My position on these issues is shaped by deeply held beliefs. I'm a strong supporter of science and technology, and believe they have the potential for incredible good to improve lives, to save life, to conquer disease. Research offers hope that millions of our loved ones may be cured of a disease and rid of their suffering. I have friends whose children suffer from juvenile diabetes. Nancy Reagan has written me about President Reagan's struggle with Alzheimer's. My own family has confronted the tragedy of childhood leukemia. And like all Americans, I have great hope for cures.
I also believe human life is a sacred gift from our creator. I worry about a culture that devalues life, and believe as your president I have an important obligation to foster and encourage respect for life in America and throughout the world.
And while we're all hopeful about the potential of this research, no one can be certain that the science will live up to the hope it has generated.
Eight years ago, scientists believed fetal tissue research offered great hope for cures and treatments, yet the progress to date has not lived up to its initial expectations. Embryonic stem cell research offers both great promise and great peril, so I have decided we must proceed with great care.
As a result of private research, more than 60 genetically diverse stem cell lines already exist. They were created from embryos that have already been destroyed, and they have the ability to regenerate themselves indefinitely, creating ongoing opportunities for research.
I have concluded that we should allow federal funds to be used for research on these existing stem cell lines, where the life-and-death decision has already been made.
Leading scientists tell me research on these 60 lines has great promise that could lead to breakthrough therapies and cures. This allows us to explore the promise and potential of stem cell research without crossing a fundamental moral line by providing taxpayer funding that would sanction or encourage further destruction of human embryos that have at least the potential for life.
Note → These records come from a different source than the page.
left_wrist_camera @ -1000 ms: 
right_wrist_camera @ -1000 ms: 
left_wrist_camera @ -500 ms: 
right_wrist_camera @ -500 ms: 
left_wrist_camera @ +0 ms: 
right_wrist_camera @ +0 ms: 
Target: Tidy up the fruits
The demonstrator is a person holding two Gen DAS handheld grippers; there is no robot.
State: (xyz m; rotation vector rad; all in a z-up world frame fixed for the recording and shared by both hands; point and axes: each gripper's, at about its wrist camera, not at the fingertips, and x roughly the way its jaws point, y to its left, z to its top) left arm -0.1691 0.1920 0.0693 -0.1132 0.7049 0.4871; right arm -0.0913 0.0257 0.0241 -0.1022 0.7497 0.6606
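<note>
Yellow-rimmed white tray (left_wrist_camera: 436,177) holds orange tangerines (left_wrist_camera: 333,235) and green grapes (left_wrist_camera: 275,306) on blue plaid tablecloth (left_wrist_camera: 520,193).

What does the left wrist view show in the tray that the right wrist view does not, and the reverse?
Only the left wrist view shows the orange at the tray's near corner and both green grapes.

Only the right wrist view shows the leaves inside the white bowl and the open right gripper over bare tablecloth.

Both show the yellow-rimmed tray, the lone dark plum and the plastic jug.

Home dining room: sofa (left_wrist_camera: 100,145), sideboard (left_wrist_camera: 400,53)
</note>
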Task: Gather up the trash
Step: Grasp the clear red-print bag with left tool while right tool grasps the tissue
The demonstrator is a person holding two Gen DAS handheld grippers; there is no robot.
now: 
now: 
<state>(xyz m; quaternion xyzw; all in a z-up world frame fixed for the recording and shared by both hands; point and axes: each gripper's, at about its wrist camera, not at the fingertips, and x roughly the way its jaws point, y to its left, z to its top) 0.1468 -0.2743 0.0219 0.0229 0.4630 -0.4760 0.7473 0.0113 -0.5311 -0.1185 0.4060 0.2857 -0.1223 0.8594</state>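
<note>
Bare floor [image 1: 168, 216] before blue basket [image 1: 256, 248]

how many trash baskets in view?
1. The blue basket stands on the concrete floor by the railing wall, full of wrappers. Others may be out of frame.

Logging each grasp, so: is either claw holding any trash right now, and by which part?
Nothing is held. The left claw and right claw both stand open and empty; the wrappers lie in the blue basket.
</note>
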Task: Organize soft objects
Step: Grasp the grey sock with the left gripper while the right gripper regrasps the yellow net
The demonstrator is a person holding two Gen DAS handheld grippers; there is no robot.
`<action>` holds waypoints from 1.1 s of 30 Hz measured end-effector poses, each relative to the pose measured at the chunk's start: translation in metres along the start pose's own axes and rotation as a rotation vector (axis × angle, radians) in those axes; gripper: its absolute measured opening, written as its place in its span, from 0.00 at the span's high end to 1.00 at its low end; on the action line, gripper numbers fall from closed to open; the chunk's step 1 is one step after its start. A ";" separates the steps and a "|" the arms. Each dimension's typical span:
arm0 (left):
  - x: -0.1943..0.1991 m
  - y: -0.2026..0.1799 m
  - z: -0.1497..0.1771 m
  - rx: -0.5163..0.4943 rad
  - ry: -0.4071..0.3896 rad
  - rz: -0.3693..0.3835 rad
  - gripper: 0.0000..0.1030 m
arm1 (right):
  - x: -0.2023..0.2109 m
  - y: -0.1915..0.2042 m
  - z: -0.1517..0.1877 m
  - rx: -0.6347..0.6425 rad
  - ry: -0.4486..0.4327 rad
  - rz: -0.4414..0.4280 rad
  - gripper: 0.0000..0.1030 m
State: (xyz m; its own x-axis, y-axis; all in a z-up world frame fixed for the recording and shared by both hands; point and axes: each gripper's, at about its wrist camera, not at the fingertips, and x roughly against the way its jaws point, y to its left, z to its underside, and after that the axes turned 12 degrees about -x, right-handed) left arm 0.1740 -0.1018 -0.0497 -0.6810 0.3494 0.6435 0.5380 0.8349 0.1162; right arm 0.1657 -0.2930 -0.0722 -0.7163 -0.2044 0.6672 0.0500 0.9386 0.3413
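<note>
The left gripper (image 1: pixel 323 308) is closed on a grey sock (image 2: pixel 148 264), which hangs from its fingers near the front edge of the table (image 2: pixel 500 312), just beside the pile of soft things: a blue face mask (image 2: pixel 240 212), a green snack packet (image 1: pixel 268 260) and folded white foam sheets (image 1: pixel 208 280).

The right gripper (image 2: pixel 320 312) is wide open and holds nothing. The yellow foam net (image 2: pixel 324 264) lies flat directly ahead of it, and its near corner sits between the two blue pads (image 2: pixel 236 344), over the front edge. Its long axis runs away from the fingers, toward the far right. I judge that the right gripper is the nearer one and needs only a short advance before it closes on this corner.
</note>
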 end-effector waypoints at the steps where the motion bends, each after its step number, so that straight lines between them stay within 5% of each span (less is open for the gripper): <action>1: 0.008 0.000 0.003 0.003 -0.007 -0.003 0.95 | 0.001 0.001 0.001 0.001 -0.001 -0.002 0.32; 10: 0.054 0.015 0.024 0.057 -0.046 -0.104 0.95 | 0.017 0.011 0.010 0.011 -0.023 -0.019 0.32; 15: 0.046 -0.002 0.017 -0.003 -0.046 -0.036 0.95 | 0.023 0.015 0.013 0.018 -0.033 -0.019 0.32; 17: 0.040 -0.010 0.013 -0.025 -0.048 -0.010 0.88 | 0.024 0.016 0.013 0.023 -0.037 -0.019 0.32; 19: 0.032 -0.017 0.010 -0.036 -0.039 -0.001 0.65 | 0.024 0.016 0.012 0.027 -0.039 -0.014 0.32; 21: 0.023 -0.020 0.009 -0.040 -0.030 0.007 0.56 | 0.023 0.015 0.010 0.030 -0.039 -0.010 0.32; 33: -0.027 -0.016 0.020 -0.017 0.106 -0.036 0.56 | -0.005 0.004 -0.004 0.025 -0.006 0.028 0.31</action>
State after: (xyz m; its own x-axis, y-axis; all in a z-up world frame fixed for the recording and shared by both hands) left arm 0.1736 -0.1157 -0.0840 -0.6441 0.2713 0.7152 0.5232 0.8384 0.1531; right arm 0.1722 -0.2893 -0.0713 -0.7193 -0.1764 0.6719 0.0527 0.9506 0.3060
I also believe that great scientific progress can be made through aggressive federal funding of research on umbilical cord, placenta, adult and animal stem cells, which do not involve the same moral dilemma. This year your government will spent $250 million on this important research.
I will also name a president's council to monitor stem cell research, to recommend appropriate guidelines and regulations and to consider all of the medical and ethical ramifications of bio-medical innovation.
This council will consist of leading scientists, doctors, ethicists, lawyers, theologians and others, and will be chaired by Dr. Leon Cass, a leading bio-medical ethicist from the University of Chicago.
This council will keep us apprised of new developments and give our nation a forum to continue to discuss and evaluate these important issues.
As we go forward, I hope we will always be guided by both intellect and heart, by both our capabilities and our conscience.
I have made this decision with great care, and I pray it is the right one.
Thank you for listening. Good night, and God bless America.